Below are lines of data; restate word for word those running from the line containing "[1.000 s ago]" to the line containing "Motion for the", inclusive, and no others.
[Provided data]
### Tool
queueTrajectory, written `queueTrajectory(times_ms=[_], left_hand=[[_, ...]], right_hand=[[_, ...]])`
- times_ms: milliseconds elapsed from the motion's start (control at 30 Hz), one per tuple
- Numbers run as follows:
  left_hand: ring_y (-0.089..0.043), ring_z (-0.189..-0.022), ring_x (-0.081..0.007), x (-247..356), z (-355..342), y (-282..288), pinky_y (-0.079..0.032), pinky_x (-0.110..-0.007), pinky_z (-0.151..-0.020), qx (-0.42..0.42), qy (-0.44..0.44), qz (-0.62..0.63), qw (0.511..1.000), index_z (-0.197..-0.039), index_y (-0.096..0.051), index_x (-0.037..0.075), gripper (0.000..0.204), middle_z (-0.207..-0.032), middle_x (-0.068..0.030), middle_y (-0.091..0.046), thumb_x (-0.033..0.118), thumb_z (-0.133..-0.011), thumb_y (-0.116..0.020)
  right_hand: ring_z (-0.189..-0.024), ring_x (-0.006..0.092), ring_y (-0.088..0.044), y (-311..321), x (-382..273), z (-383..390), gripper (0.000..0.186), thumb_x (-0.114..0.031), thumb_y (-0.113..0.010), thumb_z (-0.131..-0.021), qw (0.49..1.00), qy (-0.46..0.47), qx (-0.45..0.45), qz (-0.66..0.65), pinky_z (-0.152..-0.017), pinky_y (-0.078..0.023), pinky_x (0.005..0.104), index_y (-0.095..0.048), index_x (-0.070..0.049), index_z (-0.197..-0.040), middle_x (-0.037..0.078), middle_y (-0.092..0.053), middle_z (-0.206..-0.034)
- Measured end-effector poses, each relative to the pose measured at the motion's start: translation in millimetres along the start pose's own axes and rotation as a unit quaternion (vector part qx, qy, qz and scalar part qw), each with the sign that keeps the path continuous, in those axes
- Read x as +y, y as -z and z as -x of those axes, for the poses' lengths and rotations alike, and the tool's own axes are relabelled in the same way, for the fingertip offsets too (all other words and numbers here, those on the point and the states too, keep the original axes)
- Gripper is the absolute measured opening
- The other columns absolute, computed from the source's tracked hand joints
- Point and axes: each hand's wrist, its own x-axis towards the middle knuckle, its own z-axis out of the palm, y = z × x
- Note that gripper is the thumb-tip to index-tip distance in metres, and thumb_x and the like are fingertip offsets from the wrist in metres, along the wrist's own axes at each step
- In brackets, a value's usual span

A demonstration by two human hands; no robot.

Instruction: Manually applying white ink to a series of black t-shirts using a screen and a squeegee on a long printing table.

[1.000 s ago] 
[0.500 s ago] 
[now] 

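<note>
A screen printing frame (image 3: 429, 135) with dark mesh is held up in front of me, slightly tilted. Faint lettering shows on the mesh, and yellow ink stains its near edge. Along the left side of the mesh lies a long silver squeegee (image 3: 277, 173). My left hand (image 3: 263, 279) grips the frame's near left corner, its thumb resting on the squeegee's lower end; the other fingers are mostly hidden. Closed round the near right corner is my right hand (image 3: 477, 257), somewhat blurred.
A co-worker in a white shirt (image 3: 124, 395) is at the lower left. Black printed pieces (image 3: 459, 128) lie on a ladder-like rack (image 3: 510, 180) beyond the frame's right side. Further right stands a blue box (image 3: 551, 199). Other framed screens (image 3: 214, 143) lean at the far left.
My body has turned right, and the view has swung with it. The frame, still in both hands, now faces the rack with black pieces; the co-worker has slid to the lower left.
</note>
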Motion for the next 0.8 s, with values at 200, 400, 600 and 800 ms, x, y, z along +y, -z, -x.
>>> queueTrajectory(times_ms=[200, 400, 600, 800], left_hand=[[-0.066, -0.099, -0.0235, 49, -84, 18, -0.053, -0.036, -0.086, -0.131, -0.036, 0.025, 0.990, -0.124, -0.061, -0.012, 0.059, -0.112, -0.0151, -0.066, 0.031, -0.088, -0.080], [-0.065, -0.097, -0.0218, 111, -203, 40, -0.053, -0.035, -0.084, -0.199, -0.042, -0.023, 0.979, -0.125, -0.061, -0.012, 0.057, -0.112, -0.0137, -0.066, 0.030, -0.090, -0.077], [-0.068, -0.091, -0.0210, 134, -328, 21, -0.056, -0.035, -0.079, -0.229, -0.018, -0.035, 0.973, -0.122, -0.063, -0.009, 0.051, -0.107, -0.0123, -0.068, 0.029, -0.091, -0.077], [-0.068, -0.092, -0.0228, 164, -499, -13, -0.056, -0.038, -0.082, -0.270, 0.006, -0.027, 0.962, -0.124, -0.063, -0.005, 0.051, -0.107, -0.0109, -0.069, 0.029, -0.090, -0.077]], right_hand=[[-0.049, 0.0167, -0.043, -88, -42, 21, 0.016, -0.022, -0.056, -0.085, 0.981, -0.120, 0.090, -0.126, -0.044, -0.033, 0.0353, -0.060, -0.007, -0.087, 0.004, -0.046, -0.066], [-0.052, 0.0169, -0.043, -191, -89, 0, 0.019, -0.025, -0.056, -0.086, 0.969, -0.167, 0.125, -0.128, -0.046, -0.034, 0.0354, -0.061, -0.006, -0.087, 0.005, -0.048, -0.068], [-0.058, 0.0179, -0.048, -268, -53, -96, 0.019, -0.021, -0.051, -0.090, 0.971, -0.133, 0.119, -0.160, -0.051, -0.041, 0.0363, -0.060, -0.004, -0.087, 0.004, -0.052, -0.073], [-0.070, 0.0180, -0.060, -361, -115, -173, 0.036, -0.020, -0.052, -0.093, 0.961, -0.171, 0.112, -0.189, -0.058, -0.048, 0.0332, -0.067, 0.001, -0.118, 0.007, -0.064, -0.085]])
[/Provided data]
• **Answer below**:
[1.000 s ago] 
[0.500 s ago] 
[now] 

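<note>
A screen printing frame (image 3: 429, 135) with dark mesh is held up in front of me, slightly tilted. Faint lettering shows on the mesh, and yellow ink stains its near edge. Along the left side of the mesh lies a long silver squeegee (image 3: 277, 173). My left hand (image 3: 263, 279) grips the frame's near left corner, its thumb resting on the squeegee's lower end; the other fingers are mostly hidden. Closed round the near right corner is my right hand (image 3: 477, 257), somewhat blurred.
A co-worker in a white shirt (image 3: 124, 395) is at the lower left. Black printed pieces (image 3: 459, 128) lie on a ladder-like rack (image 3: 510, 180) beyond the frame's right side. Further right stands a blue box (image 3: 551, 199). Other framed screens (image 3: 214, 143) lean at the far left.
My body has turned right, and the view has swung with it. The frame, still in both hands, now faces the rack with black pieces; the co-worker has slid to the lower left.
</note>
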Motion for the next 0.8 s, with values at 200, 400, 600 and 800 ms, x, y, z along +y, -z, -x.

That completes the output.